▸ REQUIRED ACTION:
For every line that contains the string "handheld", pull that line out of the material below.

▸ THE DATA:
((

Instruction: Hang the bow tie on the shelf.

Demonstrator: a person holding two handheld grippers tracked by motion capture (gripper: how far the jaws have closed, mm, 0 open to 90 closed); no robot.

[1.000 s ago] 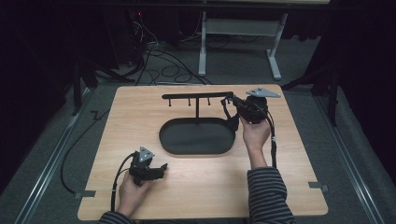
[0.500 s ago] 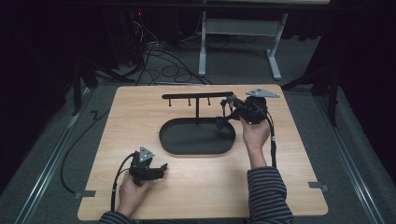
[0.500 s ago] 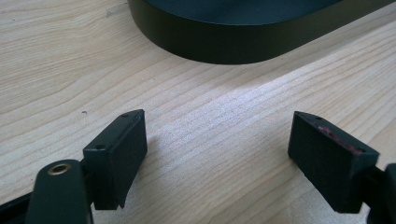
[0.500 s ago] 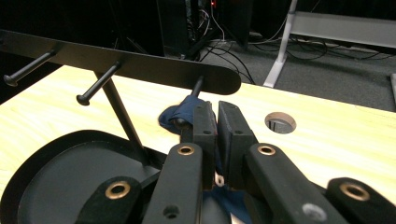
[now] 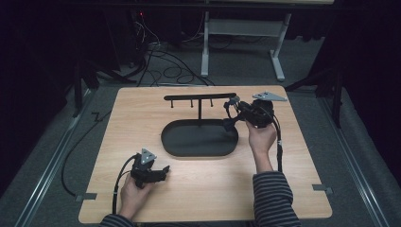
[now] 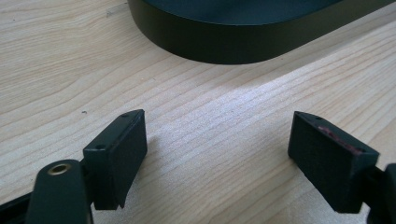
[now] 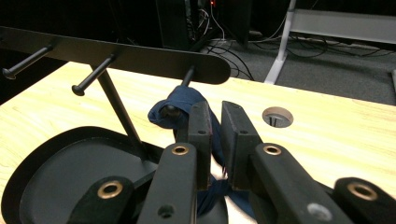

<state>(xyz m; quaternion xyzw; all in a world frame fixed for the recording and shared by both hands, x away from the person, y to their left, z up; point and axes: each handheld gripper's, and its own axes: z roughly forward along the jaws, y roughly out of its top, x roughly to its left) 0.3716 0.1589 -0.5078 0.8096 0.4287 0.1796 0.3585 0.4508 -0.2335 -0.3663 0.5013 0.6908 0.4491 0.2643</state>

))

▸ TASK OUTPUT:
Demonstrator: a person holding two handheld grippers tracked by motion capture (gripper: how far the jaws have closed, mm, 0 open to 90 closed); no robot.
<state>(xyz m; quaternion xyzw; all in a world frame fixed for the recording and shared by both hands, x away from the person, y to their left, z up; point and axes: each handheld gripper's, and its own axes: z roughly forward along the jaws, y roughly out of its top, x roughly to its left) 0.3716 0.1589 -0.5078 0.8096 0.4287 0.1796 0.3585 0.4508 -0.2335 -0.3663 0.5013 0.6908 0.4491 0.2643</state>

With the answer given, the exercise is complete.